(Extracted records)
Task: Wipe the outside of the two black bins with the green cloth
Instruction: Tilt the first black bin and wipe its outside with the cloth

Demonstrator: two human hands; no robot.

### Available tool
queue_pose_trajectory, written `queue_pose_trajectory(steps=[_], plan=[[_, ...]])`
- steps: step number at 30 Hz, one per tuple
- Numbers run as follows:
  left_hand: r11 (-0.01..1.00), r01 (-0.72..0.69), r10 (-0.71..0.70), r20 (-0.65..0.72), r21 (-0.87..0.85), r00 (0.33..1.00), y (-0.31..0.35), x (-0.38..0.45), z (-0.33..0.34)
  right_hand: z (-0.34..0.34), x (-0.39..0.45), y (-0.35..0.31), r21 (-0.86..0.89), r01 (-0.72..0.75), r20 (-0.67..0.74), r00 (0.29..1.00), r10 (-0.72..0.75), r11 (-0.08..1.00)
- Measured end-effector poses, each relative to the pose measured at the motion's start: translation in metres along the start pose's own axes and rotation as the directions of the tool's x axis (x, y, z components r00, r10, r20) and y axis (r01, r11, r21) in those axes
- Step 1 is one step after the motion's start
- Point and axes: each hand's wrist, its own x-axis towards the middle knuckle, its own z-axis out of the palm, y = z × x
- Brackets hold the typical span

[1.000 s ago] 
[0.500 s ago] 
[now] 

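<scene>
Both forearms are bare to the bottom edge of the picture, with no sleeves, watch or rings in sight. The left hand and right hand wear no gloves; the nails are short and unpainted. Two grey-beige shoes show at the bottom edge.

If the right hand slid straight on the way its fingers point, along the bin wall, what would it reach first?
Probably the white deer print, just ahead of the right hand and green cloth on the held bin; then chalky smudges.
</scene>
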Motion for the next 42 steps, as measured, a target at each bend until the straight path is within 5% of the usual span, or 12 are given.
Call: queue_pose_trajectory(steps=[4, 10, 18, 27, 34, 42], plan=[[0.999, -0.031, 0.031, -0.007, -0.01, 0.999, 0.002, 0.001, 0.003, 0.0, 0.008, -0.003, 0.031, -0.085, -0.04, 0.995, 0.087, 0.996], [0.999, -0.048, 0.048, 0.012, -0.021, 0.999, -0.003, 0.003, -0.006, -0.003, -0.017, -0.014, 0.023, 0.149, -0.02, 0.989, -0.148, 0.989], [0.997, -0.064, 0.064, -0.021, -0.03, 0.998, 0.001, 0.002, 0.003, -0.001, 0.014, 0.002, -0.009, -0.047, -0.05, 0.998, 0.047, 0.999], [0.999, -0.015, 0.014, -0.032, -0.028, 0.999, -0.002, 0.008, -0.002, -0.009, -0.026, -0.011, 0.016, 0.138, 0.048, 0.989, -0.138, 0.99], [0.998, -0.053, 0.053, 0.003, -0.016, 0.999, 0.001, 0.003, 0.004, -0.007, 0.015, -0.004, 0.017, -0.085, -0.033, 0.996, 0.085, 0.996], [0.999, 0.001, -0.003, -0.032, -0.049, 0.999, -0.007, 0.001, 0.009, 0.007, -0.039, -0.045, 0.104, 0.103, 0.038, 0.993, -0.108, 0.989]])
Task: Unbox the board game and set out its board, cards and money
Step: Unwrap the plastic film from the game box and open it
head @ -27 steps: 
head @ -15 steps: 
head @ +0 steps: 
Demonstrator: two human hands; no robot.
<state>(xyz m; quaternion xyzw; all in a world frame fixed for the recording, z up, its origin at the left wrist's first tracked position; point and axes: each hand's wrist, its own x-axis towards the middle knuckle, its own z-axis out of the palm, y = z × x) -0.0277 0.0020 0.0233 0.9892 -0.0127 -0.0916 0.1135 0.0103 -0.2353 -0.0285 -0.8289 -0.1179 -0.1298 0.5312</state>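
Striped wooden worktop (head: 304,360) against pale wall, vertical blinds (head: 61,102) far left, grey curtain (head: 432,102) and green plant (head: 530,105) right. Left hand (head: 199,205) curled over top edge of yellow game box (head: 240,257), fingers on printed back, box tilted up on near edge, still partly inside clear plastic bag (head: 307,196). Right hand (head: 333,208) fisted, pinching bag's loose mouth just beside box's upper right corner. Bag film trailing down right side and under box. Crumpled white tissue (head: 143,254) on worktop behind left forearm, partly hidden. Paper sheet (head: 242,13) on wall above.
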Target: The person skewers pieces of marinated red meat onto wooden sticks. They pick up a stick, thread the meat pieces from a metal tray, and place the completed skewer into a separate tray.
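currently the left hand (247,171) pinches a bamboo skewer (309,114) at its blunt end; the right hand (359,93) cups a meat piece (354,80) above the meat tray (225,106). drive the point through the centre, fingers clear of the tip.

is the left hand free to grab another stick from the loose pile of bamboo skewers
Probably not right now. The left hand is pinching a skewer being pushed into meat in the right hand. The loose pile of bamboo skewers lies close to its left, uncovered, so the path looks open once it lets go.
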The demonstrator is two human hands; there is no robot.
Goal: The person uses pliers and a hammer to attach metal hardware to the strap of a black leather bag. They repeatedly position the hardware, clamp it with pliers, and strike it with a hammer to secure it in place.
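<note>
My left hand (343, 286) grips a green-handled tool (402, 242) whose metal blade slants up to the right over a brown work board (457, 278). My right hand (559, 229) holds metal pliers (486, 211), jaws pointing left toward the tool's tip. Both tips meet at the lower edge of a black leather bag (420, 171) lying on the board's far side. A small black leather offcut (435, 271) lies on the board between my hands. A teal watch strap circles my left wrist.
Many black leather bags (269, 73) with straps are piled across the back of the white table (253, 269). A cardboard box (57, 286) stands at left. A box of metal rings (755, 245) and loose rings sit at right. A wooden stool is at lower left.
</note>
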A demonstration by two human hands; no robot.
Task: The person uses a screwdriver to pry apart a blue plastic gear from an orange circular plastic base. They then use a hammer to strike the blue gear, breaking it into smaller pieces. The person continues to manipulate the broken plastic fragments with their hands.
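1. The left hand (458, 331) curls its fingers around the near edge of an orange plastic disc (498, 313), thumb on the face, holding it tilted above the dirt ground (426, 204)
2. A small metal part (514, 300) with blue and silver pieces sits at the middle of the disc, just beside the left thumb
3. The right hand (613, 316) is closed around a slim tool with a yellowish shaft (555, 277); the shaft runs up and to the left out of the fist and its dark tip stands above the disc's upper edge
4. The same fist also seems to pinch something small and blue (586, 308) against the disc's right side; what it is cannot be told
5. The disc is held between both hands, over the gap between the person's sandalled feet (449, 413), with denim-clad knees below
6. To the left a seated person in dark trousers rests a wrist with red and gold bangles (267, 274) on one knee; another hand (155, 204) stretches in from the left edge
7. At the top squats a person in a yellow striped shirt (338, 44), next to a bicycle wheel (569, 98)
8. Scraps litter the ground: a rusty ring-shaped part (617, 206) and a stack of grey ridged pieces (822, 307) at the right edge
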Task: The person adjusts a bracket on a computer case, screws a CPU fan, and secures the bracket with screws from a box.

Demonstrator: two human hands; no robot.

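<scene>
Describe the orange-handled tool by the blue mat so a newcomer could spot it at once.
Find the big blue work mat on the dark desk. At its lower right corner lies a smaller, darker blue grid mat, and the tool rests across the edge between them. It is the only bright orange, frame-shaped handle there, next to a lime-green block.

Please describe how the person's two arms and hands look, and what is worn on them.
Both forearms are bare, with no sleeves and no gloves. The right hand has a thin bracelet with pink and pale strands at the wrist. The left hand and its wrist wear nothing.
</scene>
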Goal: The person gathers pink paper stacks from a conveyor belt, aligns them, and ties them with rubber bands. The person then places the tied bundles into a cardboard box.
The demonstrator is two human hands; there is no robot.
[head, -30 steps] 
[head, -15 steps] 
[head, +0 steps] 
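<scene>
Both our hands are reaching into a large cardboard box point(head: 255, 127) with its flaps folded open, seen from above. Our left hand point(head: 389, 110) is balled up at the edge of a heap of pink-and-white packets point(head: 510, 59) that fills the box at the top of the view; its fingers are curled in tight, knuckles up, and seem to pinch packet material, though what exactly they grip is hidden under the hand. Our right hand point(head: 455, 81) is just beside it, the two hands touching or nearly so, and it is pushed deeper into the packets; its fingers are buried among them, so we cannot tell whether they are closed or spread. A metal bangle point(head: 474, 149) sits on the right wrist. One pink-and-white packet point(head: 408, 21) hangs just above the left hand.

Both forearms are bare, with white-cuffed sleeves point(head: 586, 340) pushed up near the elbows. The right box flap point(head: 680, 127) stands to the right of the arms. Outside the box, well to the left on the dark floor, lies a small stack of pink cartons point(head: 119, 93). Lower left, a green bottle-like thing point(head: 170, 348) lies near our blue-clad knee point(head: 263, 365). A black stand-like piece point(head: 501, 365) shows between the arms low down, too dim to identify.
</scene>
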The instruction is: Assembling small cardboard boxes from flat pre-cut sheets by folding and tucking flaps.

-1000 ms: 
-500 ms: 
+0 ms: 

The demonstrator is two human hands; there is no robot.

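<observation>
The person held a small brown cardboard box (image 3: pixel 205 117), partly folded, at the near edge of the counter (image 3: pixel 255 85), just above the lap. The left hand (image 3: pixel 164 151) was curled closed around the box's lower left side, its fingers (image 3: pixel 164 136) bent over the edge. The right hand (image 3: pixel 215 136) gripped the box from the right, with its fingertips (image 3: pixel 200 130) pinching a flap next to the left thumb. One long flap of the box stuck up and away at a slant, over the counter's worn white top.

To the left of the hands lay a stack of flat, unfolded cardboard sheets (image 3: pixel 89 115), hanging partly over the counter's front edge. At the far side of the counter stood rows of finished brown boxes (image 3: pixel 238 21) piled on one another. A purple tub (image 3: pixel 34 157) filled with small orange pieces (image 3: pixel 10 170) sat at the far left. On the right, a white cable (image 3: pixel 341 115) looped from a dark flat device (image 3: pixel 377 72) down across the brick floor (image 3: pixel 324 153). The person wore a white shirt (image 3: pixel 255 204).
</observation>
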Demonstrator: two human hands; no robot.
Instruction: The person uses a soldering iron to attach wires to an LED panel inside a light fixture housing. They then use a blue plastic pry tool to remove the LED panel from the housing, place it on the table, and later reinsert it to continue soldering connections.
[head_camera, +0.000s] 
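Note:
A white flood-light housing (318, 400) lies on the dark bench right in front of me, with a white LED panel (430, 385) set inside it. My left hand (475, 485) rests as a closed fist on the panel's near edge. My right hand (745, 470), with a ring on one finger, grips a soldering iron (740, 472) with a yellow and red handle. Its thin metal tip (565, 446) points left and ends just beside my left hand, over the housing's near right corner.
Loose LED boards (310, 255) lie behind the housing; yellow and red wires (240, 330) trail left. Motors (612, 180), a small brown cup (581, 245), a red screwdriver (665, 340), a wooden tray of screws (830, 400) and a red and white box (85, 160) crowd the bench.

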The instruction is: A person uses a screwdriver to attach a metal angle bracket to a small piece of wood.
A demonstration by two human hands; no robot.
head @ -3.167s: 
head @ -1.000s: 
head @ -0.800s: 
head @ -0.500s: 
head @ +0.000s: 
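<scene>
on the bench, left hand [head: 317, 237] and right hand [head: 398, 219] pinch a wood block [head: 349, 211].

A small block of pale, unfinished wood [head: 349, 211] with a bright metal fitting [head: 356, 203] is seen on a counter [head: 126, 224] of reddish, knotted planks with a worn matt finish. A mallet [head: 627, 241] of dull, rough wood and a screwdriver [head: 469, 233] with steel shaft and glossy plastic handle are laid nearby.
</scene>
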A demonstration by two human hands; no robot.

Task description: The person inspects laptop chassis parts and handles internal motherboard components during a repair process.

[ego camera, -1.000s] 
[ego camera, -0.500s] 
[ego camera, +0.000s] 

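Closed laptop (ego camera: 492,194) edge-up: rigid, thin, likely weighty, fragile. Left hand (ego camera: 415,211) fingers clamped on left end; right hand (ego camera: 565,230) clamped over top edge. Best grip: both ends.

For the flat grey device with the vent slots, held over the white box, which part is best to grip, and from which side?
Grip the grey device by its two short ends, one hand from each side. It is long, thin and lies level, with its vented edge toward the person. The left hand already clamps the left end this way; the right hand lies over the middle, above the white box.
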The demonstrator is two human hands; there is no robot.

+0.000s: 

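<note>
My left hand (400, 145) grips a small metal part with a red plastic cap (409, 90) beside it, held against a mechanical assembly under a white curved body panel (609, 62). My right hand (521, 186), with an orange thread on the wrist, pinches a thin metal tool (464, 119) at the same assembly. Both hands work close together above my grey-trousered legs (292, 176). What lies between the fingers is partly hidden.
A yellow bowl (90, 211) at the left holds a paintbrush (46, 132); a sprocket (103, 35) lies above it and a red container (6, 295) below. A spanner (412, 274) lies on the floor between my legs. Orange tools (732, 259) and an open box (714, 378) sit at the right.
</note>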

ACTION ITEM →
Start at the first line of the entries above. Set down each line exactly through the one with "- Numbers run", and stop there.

EXERCISE RESPONSE →
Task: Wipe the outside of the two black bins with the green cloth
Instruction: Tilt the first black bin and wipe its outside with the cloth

Demonstrator: two human hands; no robot.

### Available tool
queue_pose_trajectory, written `queue_pose_trajectory(steps=[_], plan=[[_, ...]])`
- steps: step number at 30 Hz, one per tuple
- Numbers run as follows:

The output is complete.